В самом деле: чтобы почувствовать Его близость, необязательно ехать в Израиль.
Разумеется, как всякая хорошая книга, «Искусство путешествий» допускает разные трактовки. Кто-то сочтет, что эта книга – о том, как приблизиться к себе, кто-то – что она о том, как понять свое место и свой масштаб в этом мире. А для кого-то это просто интересная книжка о том, как быть настоящим путешественником…
Кстати, одно из главных достоинств настоящего путешественника по де Боттону – открытость новому и непредвзятость. Вооружившись ими, можно путешествовать не сходя с места – и я обвожу глазами соседей по рейсу Барселона-Москва. Вот две блондинки спят, с трудом втиснув длинные ноги между спинками передних кресел. Вот пухлый отец семейства в шортах и майке дремлет, положив голову на плечо своей измученной миниатюрной жены. Она тоже спит, и только их пятилетний ребенок меланхолически вертит в руках пластмассового солдатика: глаза у малыша слипаются, но он не сдается. Спортсмены в одинаковых тренировочных костюмах галдят в хвосте салона. Все в целом – зрелище не столько величественное, сколько трогательное.
Вероятно, все эти люди – потенциальные читатели журнала «Афиша. Мир». Ожидая в аэропорту отложенный рейс или разыскивая в магазине путеводитель, они могут купить запаянный в пластик комплект: журнал и «Искусство путешествий».
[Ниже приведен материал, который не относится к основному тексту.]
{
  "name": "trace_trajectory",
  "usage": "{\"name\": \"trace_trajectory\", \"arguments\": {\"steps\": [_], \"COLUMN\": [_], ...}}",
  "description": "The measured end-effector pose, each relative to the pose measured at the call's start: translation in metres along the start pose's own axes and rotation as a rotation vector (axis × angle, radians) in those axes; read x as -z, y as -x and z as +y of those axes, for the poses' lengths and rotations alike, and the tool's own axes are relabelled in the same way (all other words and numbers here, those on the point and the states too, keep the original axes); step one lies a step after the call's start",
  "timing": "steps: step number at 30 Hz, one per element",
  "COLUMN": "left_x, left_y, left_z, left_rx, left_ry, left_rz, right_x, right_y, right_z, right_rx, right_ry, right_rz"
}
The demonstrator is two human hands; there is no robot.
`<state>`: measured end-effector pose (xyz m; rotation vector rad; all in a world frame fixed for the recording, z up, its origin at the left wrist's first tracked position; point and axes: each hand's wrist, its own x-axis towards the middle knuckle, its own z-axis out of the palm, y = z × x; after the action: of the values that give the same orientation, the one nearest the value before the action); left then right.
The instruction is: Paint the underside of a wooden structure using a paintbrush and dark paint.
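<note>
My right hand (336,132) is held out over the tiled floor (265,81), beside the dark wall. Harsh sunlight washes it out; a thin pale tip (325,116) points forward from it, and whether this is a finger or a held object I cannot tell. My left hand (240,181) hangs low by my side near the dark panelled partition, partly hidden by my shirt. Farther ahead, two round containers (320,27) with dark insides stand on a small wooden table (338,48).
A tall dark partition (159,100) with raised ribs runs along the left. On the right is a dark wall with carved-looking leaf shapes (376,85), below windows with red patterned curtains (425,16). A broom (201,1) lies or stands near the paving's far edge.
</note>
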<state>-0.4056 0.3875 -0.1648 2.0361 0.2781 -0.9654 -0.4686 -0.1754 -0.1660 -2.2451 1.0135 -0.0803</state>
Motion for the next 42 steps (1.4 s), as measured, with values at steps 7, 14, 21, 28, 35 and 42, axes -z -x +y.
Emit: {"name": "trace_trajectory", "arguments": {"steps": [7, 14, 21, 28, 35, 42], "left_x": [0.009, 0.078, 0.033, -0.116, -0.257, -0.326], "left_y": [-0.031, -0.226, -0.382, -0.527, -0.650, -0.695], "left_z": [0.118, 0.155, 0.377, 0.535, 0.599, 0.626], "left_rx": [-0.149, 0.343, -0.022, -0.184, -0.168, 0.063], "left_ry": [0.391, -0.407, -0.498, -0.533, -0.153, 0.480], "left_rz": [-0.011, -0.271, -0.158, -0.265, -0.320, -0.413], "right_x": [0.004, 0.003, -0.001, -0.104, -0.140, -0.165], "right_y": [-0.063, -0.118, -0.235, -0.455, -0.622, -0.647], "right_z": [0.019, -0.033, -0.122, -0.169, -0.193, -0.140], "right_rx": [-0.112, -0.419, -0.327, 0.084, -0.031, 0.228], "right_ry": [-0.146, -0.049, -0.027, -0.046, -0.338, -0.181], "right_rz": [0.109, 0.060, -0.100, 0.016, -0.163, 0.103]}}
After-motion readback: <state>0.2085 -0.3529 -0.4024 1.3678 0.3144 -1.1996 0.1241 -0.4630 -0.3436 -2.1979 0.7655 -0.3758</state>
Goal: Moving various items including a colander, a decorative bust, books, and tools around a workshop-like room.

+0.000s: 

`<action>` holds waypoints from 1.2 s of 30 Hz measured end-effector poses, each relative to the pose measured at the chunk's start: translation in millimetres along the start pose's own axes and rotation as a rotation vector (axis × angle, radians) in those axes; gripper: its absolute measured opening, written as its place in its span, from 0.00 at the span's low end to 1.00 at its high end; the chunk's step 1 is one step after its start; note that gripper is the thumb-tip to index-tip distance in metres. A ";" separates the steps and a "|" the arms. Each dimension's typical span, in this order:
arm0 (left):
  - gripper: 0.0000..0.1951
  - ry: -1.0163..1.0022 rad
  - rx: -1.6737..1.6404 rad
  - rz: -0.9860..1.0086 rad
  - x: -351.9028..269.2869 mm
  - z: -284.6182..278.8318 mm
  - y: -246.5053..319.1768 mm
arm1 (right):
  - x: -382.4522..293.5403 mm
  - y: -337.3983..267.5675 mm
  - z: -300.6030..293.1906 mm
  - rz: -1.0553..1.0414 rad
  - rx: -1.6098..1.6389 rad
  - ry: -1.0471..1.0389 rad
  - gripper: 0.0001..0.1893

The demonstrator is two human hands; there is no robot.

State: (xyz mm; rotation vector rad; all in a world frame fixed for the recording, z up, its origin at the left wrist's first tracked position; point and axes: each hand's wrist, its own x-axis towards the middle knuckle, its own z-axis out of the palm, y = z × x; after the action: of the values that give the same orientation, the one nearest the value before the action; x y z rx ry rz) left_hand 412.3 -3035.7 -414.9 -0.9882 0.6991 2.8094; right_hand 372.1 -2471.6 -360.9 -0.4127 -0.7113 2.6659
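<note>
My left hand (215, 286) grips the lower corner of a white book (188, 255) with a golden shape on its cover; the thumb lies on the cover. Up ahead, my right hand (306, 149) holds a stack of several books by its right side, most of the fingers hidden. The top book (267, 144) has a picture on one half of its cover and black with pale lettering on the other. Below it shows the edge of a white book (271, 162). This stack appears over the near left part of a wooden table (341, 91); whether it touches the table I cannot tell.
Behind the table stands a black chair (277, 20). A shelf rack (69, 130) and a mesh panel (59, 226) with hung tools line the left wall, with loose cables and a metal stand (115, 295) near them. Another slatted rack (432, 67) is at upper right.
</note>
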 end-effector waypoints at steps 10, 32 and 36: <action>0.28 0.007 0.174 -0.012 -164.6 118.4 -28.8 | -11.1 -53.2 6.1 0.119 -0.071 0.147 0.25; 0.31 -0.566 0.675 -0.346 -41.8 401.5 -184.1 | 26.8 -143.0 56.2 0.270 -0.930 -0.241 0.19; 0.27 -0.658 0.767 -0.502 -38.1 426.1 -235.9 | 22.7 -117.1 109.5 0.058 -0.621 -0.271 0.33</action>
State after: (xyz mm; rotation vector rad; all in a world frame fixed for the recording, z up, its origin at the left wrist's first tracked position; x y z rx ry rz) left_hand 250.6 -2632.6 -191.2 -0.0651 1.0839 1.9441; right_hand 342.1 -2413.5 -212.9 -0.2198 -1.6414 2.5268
Несколько килобайт назад я спросил – зачем этим людям мудрость книги Алена де Боттона? Настало время подумать, зачем эта мудрость мне. Ведь де Боттон учит непредвзято смотреть на жителей чужих стран, и учиться этому нужно не сходя с места. Поэтому я спрашиваю: откуда в последних абзацах моей рецензии снобистская уверенность в том, что я – чем-то лучше моих попутчиков? Что любовь к мудрости – только для меня? Что я один здесь такой умный, чтобы рассуждать о Гегеле и Канте, делая вид, что понимаю про величественное и возвышенное не хуже де Боттона?
Не надо задирать нос. Перед лицом хорошей книги читатели равны – а Ален де Боттон написал очень хорошую книгу. Читатель, открыв ее, не сможет оторваться – хотя назвать ее «остросюжетной» не поворачивается язык. Она интересная, неожиданная и парадоксальная. Может быть, слово «возвышенная» к ней тоже нельзя применить – но все равно она возвышает и радует.
В самолете или в отеле мы открываем голубенькую книжку, напечатанную на газетной бумаге. Мы узнаем, что в путешествие нас погнала жажда счастья, любопытство, надежда прикоснуться к Богу.
Дочитав книгу и вернувшись после отпуска домой, мы понимаем: как всегда, путешествие, о котором говорит де Боттон, – только метафора нашей жизни.
Жажда счастья, любопытство, надежда ощутить присутствие Божества. Открытость новому и непредвзятость. Это вещи не на две недели в году, а на каждый день. Если мы это поняли – значит, не зря читали де Боттона.
Значит, летний отпуск прошел не зря.